I tried to convert the columns names to str and replace the characters, it works but then it gets complicated if I want to assign back the str as columns names, i.e., there are multiple operations needed which makes it complicated.
I tried the following code which replaces the Swedish characters in columns names with the English alphabets and returns the result as str.
from unidecode import unidecode
unicodedata.normalize('NFKD',str(df.columns).decode('utf-8')).encode('ascii', 'ignore')
Is there a way to use the returning str as columns names for the dataframe?
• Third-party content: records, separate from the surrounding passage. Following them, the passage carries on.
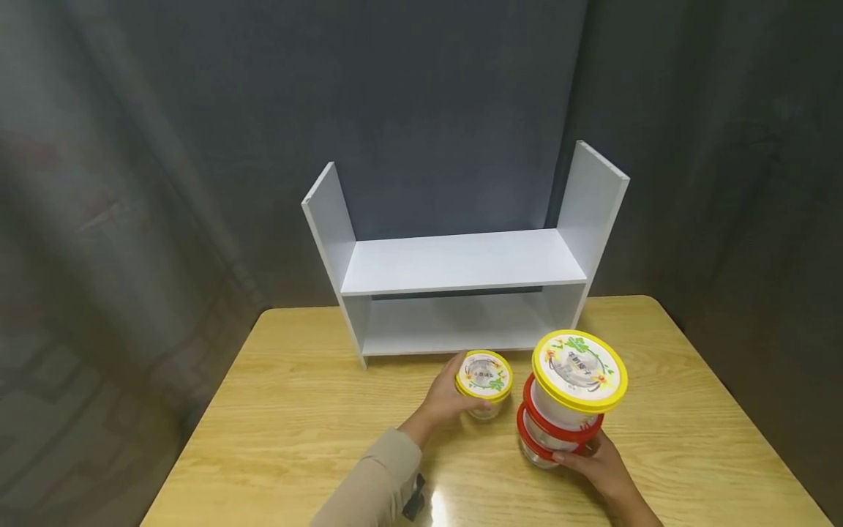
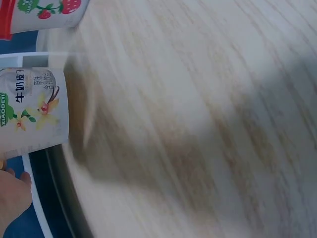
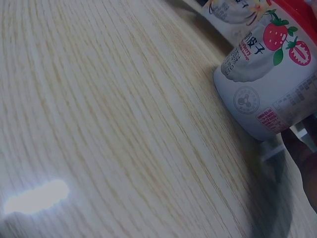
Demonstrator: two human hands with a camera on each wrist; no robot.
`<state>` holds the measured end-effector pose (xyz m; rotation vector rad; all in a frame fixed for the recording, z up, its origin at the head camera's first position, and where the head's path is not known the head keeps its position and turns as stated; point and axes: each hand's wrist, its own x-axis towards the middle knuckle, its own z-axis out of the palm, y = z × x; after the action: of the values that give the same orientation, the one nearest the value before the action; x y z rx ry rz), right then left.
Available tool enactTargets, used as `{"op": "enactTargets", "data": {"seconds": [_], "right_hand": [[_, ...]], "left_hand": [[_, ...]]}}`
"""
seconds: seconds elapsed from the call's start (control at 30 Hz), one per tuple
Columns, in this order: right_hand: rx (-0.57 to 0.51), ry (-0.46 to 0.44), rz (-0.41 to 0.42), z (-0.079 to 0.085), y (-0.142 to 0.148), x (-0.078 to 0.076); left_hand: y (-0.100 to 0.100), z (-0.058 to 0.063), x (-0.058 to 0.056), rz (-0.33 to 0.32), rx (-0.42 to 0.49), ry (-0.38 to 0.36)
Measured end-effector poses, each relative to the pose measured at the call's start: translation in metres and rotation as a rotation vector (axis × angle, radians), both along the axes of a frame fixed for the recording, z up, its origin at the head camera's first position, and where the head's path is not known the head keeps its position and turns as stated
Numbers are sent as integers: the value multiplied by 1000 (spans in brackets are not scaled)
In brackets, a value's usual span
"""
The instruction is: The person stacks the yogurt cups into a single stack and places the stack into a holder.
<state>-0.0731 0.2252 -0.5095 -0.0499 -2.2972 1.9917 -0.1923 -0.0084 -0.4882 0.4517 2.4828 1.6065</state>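
Note:
My left hand [image 1: 444, 397] curls round a small yogurt tub with a yellow lid [image 1: 484, 375], standing in front of the shelf. In the left wrist view this tub [image 2: 39, 109] shows vanilla flowers on its white side. To the right, three tubs form a leaning stack: a yellow-lidded tub [image 1: 579, 369] on top of two red-lidded ones. My right hand [image 1: 602, 468] grips the stack low down, thumb against the bottom red-lidded tub [image 1: 535, 448]. The right wrist view shows strawberries printed on a red-lidded tub [image 3: 270, 79], with fingers [image 3: 303, 161] at its base.
A white two-tier shelf [image 1: 464, 262] with tall side panels stands at the back of the wooden table [image 1: 276, 432]. Grey curtains [image 1: 448, 110] hang behind and on both sides. The table's rounded back corners show left and right.

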Motion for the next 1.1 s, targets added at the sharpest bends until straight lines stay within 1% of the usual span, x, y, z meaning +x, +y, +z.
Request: {"op": "enactTargets", "data": {"seconds": [0.13,0.33,0.57,0.67,0.8,0.97,1.1], "right_hand": [[20,-5,-7,1,0,0],[30,-20,17,-1,2,-2],[2,9,0,-1,0,0],[-6,16,0,-1,1,1],[12,20,14,-3,2,1],[26,35,43,-3,4,0],[25,42,34,-3,3,0]], "left_hand": [[-5,7,0,-5,1,7],[-11,21,-1,-21,28,42],[-18,45,4,-61,65,94],[-20,55,7,-64,56,100],[-22,69,9,-78,41,114],[-25,86,11,-97,53,144],[-27,99,12,-107,44,172]]}}
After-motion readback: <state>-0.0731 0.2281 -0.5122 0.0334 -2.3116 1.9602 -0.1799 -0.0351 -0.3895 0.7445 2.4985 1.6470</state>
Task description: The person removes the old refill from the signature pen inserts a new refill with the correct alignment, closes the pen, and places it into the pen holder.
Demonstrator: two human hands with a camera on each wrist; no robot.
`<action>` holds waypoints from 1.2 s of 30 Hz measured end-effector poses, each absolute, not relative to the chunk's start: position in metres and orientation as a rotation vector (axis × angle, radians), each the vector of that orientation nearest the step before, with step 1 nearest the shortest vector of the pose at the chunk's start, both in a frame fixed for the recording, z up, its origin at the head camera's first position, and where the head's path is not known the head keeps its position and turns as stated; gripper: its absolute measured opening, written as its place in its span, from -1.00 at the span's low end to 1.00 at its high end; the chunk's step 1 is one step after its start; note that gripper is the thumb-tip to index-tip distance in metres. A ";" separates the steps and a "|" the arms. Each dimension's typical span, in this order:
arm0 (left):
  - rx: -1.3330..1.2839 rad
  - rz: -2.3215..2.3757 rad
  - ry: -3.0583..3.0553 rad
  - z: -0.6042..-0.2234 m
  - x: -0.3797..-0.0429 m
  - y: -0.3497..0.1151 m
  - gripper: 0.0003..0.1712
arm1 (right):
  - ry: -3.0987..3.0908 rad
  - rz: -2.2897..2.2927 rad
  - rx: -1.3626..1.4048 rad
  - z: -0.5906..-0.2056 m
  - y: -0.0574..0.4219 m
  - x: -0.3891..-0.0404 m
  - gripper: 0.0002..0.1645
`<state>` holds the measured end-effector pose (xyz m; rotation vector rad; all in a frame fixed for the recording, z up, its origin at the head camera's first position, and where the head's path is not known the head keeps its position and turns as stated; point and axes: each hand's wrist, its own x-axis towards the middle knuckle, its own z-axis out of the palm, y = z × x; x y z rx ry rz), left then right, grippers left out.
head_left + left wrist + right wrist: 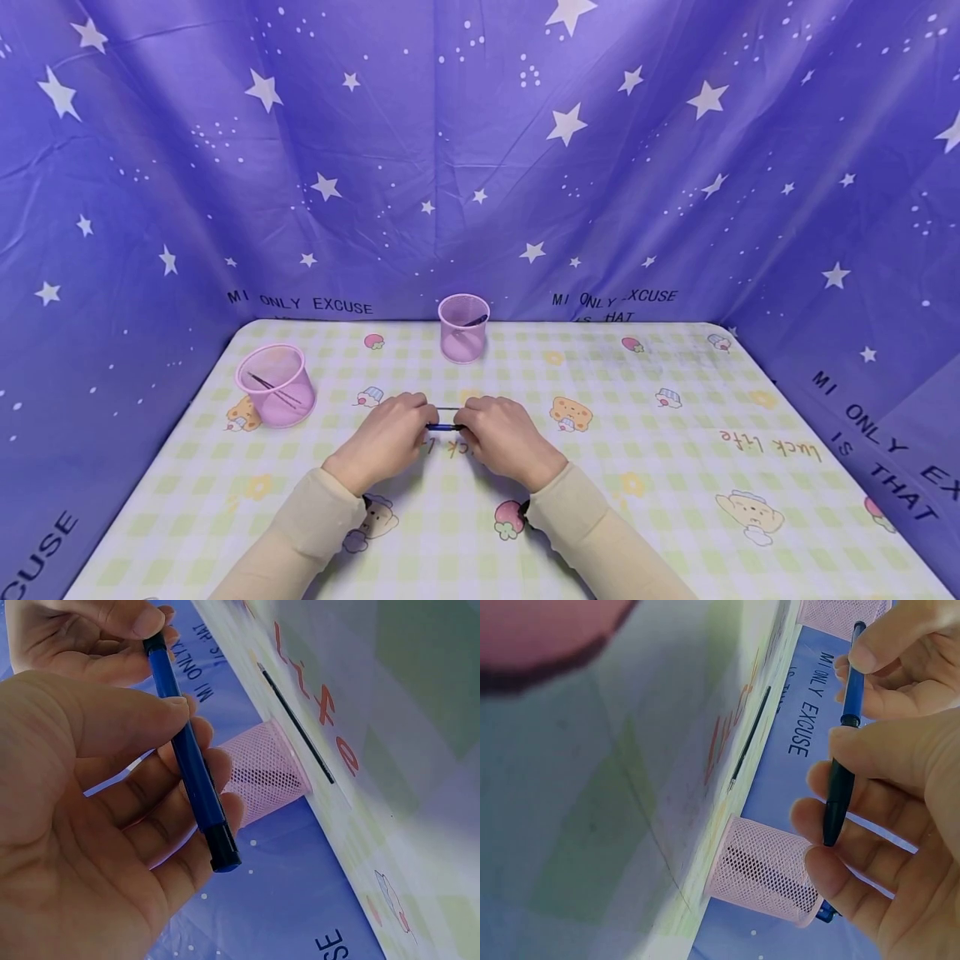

If not, then is there a better way to replace the Swedish characters in columns names?
For me working first normalize, then encode to ascii and last decode to utf-8:
df = pd.DataFrame(columns=['aä','åa','oö'])
df.columns = (df.columns.str.normalize('NFKD')
.str.encode('ascii', errors='ignore')
.to_series()
.str.decode('utf-8'))
print (df)
Empty DataFrame
Columns: [aa, aa, oo]
Index: []
Another solutions with map or list comprehension:
import unicodedata
f = lambda x: unicodedata.normalize('NFKD', x).encode('ascii', 'ignore').decode('utf-8')
df.columns = df.columns.map(f)
print (df)
Empty DataFrame
Columns: [aa, aa, oo]
Index: []
import unicodedata
df.columns = [unicodedata.normalize('NFKD', x).encode('ascii', 'ignore').decode('utf-8')
for x in df.columns]
print (df)
Empty DataFrame
Columns: [aa, aa, oo]
Index: []
This might be lot of manual work when you have lots of columns, but one way to do this is to use str.replace like this:
bänk röund
0 1 3
1 2 4
2 3 5
df.columns = df.columns.str.replace('ä', 'a')
df.columns = df.columns.str.replace('ö', 'o')
bank round
0 1 3
1 2 4
2 3 5